# Probability: B needs to shoot more times than A

1. Jun 17, 2010

### SamTaylor

Hi

I am having some problems solving this exercise. Can somebody give a hint on how to solve this. The hint from the book is not really helping me.

1. The problem statement, all variables and given/known data

Two sharpshooters, A and B, are going to shoot at a target. A has probability Pa of hitting it on a single shot; B has probability Pb of hitting it on a single shot. Wheater the target is struck on any one shot is statistically independent of whether it is struck on any other shot.
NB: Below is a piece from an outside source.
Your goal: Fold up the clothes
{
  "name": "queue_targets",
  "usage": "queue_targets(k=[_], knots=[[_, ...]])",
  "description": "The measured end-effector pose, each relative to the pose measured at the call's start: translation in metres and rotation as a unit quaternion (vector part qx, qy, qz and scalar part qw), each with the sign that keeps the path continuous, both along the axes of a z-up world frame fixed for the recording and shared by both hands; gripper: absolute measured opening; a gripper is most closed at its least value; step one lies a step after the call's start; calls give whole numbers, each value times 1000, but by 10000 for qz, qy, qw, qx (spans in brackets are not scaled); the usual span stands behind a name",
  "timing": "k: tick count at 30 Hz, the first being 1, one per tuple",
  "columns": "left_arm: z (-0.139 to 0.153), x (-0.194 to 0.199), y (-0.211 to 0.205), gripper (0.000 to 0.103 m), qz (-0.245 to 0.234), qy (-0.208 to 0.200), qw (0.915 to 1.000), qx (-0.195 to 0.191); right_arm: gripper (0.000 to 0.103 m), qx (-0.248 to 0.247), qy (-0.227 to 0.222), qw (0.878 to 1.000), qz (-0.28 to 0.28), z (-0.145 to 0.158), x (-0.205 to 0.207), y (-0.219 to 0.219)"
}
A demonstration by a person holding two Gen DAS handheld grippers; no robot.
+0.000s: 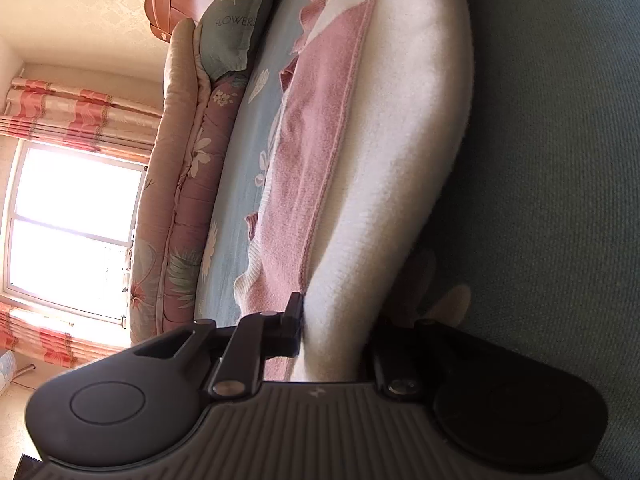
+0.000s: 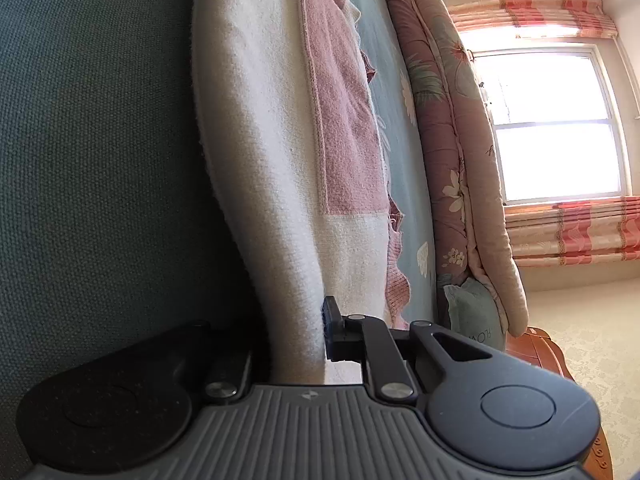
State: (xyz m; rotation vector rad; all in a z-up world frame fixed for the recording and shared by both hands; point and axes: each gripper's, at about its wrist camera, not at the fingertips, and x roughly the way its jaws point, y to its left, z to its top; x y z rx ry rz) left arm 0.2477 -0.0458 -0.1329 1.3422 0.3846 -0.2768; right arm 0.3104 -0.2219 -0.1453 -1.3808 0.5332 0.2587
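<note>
On blue floral bedsheet [image 1: 236, 184], cream-and-pink knitted garment [image 1: 360, 160] lies folded, dark green cloth [image 1: 560, 160] touching its cream edge. Left gripper [image 1: 336, 328] clamped on cream fold at one end. Right gripper [image 2: 296, 332] clamped on same fold, opposite end. Rolled floral quilt [image 2: 452, 140] beyond garment, toward window [image 2: 556, 120].

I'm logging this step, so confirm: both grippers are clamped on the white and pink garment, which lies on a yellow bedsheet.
Wrong on one point: the bedsheet is light blue with a floral print, as the left wrist view shows. The rest holds: the left gripper and right gripper each clamp the white and pink garment.
</note>
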Motion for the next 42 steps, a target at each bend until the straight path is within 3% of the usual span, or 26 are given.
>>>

What is the probability that B needs to shoot more times before hitting the target than A?

(Hint from the book:
1. Suppose that A hits the target for the first time on his nth shot.
2. Calculate the probabity that B shoots more than n times before hitting the target
3. Then use the principle of total probabity to account for all values of n from 1 ad infinium)

2. Relevant equations

Pr(M AND M) = Pr(M|Ai)*Pr(Ai)
Pr(M) = Pr(M|A1)*Pr(A1) + Pr(M|A2)*Pr(A2) ...

3. The attempt at a solution

P(A nth shot) = Pa*(1-Pa)^(n-1)
P(B nth+1 shot) = Pb*(1-Pb)^n
????

Thank you

2. Jun 17, 2010

### vela

Staff Emeritus
You could think of it this way. In each trial, each shooter keeps shooting until he hits the target. Say A hits the target on shot nA and B hits the target on shot nB. You have a bunch of possible outcomes (nA,nB). The outcome (1,1) would mean they both hit on their first shot; (1,2) would mean A hits on the first shot and B hits on his second shot; (2,1) would mean A needed two shots and B only one; and so on. What's the probability P(nA,nB) of outcome (nA,nB)?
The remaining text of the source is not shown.